EXERCISE OBJECTIVE: In the data that follows, find each line containing "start" and copy it.

DATA EXTRACT:
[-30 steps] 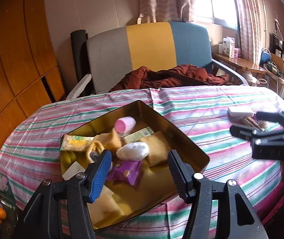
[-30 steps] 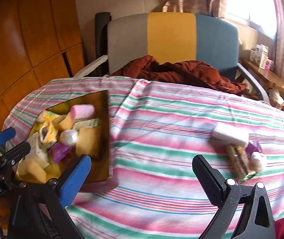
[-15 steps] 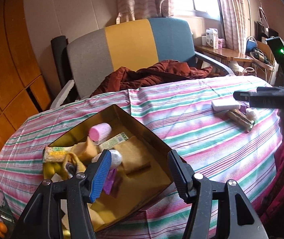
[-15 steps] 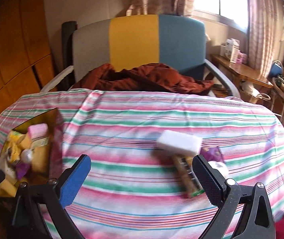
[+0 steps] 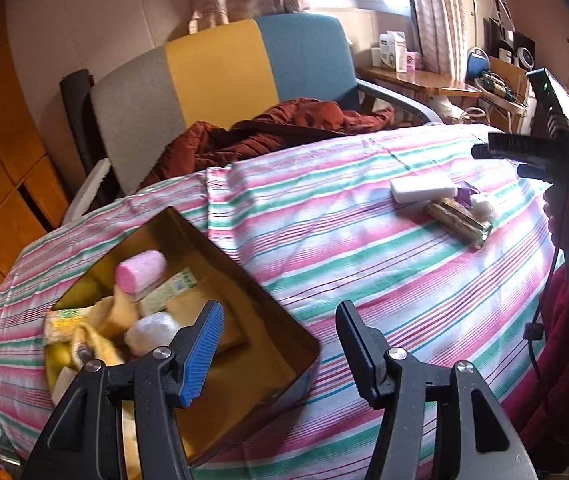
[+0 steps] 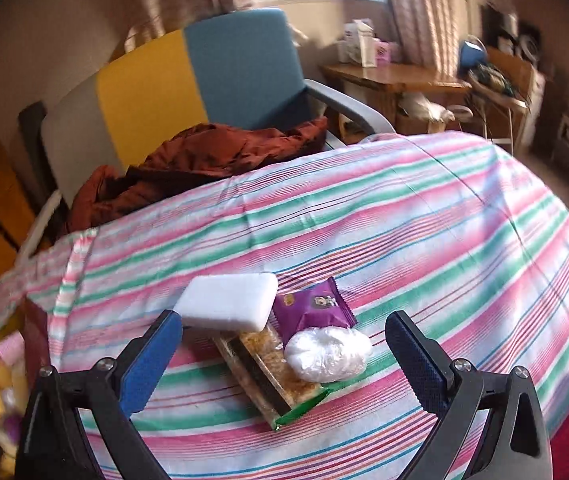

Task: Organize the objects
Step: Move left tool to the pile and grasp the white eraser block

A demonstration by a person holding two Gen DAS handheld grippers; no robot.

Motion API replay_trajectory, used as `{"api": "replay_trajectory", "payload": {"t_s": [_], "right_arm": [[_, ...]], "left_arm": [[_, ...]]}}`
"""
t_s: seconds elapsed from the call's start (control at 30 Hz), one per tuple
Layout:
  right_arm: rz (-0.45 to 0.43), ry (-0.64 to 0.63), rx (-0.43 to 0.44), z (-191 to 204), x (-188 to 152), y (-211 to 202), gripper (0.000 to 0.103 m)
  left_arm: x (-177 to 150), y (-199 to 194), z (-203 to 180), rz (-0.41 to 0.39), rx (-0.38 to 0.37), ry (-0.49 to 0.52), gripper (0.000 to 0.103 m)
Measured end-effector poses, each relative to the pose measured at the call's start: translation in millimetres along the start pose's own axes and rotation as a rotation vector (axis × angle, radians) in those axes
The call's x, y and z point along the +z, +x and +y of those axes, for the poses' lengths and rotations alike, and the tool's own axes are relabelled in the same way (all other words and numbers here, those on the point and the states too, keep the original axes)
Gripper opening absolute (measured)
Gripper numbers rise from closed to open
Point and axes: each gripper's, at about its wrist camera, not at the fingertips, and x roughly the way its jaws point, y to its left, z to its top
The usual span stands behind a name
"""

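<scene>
Four loose items lie clustered on the striped tablecloth (image 6: 424, 216), well apart from the box (image 5: 244, 280): a white block (image 6: 228, 300), purple packet (image 6: 312, 306), snack bar (image 6: 268, 372), and white wrapped ball (image 6: 326, 354). The right gripper (image 6: 284, 348), empty with jaws wide apart, is nearer, just short of the cluster. The left gripper (image 5: 278, 344), parted and empty, hangs by the box.

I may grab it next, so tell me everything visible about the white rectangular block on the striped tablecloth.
The white rectangular block is a matte slab with rounded corners, foam or soap by its look. It lies flat, one end propped on the clear-wrapped snack bar, beside the purple snack packet. Nothing grips it; the right gripper hangs open close by.
</scene>
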Motion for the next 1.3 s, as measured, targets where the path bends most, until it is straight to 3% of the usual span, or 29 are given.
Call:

ANSWER SPACE:
t_s: seconds elapsed from the call's start (control at 30 Hz), one per tuple
Measured end-effector poses, each relative to the pose measured at the call's start: translation in millimetres along the start pose's own axes and rotation as a rotation vector (axis × angle, radians) in those axes

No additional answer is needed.